Beitrag von Skyrock »

Ich kenne mittlerweile eine Menge Systeme, in denen noch mehr Charaktere vorkommen. Zu jedem dieser Charaktere hat es einen Hintergrund(oder sagen wir besser, sollte es einen Hintergrund geben). Und fast immer wenn ich den Hintergrund des Charakters eines anderen lese, geht er so los:

"Meine Eltern wurden von ultrabösen nationalsozialistischen dämonenpaktierenden Dunkelelfen getötet."

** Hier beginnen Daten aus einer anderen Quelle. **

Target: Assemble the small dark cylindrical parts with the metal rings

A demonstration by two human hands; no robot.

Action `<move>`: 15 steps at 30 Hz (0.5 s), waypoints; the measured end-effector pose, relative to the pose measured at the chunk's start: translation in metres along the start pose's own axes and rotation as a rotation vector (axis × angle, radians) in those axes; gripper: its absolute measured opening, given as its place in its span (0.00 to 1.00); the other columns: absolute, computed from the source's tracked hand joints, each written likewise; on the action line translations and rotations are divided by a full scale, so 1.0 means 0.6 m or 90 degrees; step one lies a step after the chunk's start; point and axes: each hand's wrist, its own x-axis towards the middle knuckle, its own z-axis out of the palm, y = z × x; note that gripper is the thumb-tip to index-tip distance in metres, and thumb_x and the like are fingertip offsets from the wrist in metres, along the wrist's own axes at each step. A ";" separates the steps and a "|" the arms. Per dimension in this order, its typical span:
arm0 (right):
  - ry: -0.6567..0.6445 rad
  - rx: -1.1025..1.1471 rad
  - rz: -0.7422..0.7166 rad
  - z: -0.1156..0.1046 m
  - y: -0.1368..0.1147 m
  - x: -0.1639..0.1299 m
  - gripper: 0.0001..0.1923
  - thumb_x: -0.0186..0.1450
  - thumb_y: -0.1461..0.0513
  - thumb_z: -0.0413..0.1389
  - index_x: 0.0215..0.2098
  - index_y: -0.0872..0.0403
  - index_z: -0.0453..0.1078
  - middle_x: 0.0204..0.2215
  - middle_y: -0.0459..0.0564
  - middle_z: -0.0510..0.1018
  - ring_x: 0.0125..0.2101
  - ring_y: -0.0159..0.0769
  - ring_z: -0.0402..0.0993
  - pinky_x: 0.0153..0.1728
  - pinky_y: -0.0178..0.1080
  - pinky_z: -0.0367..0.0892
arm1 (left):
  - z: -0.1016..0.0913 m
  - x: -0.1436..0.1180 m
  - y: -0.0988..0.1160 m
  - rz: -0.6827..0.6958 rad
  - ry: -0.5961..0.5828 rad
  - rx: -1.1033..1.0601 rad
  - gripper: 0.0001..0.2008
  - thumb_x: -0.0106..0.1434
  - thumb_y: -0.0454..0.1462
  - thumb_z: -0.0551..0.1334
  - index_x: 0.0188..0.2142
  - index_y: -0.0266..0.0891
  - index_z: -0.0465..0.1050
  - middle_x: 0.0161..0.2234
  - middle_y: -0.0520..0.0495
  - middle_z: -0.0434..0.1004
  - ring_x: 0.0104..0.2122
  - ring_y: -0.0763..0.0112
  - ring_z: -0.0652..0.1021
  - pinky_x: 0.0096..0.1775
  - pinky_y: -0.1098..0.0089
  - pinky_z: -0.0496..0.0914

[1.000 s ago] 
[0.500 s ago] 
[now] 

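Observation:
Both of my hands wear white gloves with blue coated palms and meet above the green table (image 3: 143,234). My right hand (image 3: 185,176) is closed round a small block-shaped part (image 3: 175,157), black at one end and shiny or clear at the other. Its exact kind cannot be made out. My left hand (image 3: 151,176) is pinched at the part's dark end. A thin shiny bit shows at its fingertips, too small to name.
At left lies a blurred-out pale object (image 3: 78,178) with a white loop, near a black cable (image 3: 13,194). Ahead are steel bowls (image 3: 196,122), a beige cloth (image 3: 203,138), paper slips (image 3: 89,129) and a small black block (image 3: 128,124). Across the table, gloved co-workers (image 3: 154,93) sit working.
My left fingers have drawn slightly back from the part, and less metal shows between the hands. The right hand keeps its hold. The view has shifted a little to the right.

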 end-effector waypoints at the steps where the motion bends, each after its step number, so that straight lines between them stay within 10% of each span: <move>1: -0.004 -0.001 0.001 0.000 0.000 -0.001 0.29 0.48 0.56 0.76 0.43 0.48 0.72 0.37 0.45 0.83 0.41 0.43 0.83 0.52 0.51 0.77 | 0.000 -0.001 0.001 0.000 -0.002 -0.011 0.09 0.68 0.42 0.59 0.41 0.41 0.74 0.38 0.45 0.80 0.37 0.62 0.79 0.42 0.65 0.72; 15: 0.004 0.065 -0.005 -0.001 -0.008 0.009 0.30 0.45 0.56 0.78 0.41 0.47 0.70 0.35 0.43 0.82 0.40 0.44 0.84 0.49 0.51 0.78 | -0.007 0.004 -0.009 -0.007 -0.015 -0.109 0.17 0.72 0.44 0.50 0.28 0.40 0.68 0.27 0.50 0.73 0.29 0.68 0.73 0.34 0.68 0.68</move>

Davon existieren ähnlich populäre Varianten mit ultrabösen nationalsozialistischen dämonenpaktierenden Orks, und systemspezifische Varianten wie ultraböse nationalsozialistische dämonenpaktierende Konzernkiller. Kreativere Spieler, die nicht zwingend eine homogene Gruppe von elternmordenden ultrabösen nationalsozialistischen dämonenpaktierenden Etwassen voraussetzen wollen, verwenden auch Naturkatastrophen zu diesem Zweck oder lassen ihre Eltern "nur" verschollen gehen.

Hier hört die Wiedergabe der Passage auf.